TREN.BISNISMARKET.COM - Starbucks Korea mengambil langkah signifikan dengan memutuskan untuk menutup lebih dari 2.000 gerainya lebih awal pada tanggal 22 Juni 2026. Keputusan ini diambil dalam rangka menyelenggarakan pelatihan wajib yang berfokus pada kesadaran sejarah dan sensitivitas sosial bagi seluruh karyawan mereka.

Langkah drastis ini merupakan respons langsung perusahaan setelah menuai kecaman publik yang luas. Kecaman tersebut muncul akibat sebuah kampanye promosi yang dianggap sangat tidak sensitif terhadap salah satu tragedi bersejarah penting di Korea Selatan.

Dilansir dari Yonhap pada Kamis (18/6/2026), akar permasalahan bermula dari kampanye pemasaran bertajuk "Tank Day". Kampanye ini diluncurkan oleh Starbucks Korea tepat pada tanggal 18 Mei 2026.

Tanggal peluncuran tersebut ternyata bertepatan dengan peringatan Gerakan Demokrasi Gwangju tahun 1980. Peristiwa ini merupakan momen krusial dalam sejarah modern Korea Selatan, di mana militer melakukan penindasan keras terhadap para demonstran yang menuntut demokrasi.

Kontroversi memuncak karena promosi tersebut menawarkan diskon untuk produk tumbler seri "Tank". Penggunaan kata "tank" memicu reaksi negatif karena publik mengaitkannya dengan kendaraan lapis baja yang digunakan militer saat menumpas demonstrasi di Gwangju.

Situasi semakin memanas ketika kampanye tersebut menggunakan slogan promosi yang berbunyi, "Letakkan di atas meja dengan bunyi ‘Tak!’". Frasa ini dianggap sangat sensitif karena mengingatkan masyarakat pada kasus tragis aktivis mahasiswa Park Jong-chol, yang meninggal akibat penyiksaan aparat pada tahun 1987.

"Frasa tersebut dinilai sensitif karena mengingatkan masyarakat pada kasus Park Jong-chol, aktivis mahasiswa yang meninggal dunia akibat penyiksaan aparat pada 1987," demikian disebutkan dalam narasi yang berkembang, merujuk pada simbol perjuangan demokrasi Korea Selatan.

Akibat gelombang kritik yang meluas di media sosial dan masyarakat, Starbucks Korea terpaksa menghentikan promosi tersebut hanya beberapa jam setelah diluncurkan.
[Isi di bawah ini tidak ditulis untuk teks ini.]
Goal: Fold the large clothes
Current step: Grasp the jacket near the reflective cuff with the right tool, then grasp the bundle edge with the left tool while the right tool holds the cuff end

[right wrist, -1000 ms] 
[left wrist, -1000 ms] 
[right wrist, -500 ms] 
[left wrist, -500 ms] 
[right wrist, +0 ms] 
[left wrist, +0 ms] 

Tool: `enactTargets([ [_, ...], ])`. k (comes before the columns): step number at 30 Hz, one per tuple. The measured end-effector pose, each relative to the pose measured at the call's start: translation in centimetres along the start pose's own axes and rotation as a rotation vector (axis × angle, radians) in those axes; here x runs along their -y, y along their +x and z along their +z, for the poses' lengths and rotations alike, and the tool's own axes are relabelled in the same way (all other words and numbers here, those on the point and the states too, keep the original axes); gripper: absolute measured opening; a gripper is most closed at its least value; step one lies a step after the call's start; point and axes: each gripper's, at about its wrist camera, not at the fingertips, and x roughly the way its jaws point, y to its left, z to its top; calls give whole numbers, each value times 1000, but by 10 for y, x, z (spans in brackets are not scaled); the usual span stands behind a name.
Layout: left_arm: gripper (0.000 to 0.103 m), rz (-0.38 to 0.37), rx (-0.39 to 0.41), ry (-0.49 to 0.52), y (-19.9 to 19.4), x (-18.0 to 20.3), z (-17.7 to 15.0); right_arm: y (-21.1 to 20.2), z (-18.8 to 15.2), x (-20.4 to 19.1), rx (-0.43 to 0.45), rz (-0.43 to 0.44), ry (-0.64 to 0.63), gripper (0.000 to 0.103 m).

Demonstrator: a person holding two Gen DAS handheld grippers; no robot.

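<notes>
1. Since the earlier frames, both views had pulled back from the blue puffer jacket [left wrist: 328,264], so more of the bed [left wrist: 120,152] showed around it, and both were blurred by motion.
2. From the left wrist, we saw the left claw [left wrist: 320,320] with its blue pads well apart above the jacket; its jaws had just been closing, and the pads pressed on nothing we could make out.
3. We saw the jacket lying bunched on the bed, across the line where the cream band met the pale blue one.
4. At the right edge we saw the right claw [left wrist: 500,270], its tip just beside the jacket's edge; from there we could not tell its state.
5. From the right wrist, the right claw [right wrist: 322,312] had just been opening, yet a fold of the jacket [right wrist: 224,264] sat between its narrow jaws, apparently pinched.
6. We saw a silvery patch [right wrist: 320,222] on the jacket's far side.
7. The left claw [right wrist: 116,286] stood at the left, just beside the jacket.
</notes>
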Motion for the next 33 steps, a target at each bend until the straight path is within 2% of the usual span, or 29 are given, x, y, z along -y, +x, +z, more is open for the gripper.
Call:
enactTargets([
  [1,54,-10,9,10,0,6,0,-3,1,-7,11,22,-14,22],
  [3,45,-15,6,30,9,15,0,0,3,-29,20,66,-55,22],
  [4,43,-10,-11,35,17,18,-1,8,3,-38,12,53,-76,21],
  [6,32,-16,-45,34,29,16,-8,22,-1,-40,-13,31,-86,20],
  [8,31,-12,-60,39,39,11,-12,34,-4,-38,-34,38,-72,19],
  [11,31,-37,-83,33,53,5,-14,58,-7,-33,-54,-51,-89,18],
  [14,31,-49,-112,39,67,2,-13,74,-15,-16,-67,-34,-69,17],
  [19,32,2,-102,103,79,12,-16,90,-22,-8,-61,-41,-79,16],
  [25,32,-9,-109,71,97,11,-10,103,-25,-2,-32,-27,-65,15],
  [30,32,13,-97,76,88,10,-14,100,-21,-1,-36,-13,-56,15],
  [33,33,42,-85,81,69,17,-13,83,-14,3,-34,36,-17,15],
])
Kontroversi ini kemudian memicu serangkaian konsekuensi, termasuk aksi boikot konsumen dan penyelidikan oleh pihak berwenang.

Sebagai tindak lanjut atas insiden tersebut, Shinsegae Group, sebagai pemegang kendali Starbucks Korea, memutuskan untuk menggelar pelatihan khusus. Pelatihan ini ditujukan untuk manajemen dan karyawan guna meningkatkan pemahaman mendalam mengenai sejarah dan kepekaan sosial perusahaan.